## Data block:
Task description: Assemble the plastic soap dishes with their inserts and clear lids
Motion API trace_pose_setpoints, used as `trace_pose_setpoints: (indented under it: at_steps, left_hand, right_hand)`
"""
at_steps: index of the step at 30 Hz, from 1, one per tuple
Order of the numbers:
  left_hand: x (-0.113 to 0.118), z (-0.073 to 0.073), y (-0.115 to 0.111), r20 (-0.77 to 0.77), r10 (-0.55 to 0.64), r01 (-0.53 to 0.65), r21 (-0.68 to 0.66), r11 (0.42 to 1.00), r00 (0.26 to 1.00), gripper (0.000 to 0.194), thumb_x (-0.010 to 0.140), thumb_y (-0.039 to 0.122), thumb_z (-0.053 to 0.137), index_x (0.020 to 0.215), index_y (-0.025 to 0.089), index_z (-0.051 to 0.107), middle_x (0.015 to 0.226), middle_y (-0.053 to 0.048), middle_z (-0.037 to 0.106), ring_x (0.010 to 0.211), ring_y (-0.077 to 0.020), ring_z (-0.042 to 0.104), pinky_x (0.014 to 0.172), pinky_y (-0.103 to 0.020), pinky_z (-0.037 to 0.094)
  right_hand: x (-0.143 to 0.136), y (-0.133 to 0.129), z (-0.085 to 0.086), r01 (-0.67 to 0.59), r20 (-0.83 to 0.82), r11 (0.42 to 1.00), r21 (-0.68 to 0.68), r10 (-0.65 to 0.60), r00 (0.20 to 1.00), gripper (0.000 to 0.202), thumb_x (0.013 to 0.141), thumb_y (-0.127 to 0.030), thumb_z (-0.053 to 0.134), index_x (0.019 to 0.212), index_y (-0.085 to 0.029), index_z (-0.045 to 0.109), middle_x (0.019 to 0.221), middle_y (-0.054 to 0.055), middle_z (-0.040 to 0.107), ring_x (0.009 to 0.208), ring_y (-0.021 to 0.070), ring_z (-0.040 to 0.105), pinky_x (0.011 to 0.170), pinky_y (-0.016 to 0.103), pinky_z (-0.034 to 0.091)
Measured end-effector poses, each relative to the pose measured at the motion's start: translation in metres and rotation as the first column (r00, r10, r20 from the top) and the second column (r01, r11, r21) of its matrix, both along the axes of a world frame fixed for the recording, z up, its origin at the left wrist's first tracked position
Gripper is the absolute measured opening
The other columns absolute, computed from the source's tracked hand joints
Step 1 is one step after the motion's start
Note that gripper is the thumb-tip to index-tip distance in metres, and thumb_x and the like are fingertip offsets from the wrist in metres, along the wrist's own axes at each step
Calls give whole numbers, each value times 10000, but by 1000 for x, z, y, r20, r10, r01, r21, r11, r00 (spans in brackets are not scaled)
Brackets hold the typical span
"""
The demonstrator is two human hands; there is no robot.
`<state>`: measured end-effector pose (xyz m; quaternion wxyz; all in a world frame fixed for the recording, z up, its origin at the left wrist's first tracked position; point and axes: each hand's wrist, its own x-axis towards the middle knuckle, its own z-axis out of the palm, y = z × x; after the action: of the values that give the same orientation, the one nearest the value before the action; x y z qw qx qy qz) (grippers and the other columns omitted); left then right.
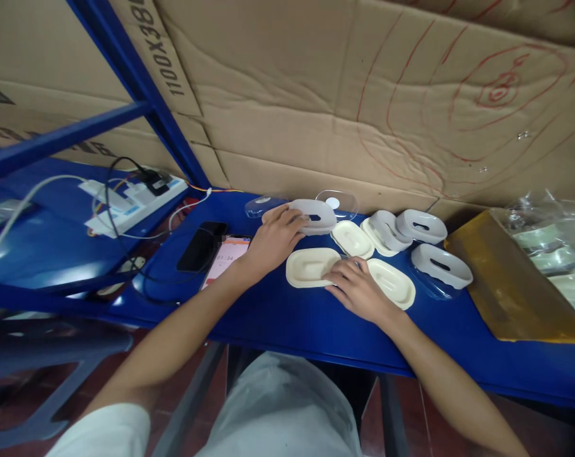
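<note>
My left hand (280, 235) has its fingers bent over the left end of a grey oval piece with a slot (320, 216), at the back of the blue table. My right hand (354, 282) rests its fingers on the right end of a cream oval tray (309, 268). Just right of that hand lies another cream tray (393, 284), partly behind it. A smaller cream tray (353, 240) lies behind the right hand. More grey slotted pieces (421, 226) sit to the right, one (442, 265) on a clear plastic part.
A phone with a lit screen (226, 259) and a dark phone (202, 246) lie left. Further left is a power strip (138, 206) with cables. A carton (511, 285) holding bagged pieces (549, 238) stands right. Cardboard (287, 95) lines the back.
</note>
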<state>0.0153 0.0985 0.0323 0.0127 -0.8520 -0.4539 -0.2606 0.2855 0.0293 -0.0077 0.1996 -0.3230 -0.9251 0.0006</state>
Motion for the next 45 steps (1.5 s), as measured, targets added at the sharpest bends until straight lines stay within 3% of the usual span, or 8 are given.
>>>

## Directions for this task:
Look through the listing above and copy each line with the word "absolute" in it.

## Written solution:
Gripper is the absolute measured opening
The other columns absolute, computed from the source's tracked hand joints

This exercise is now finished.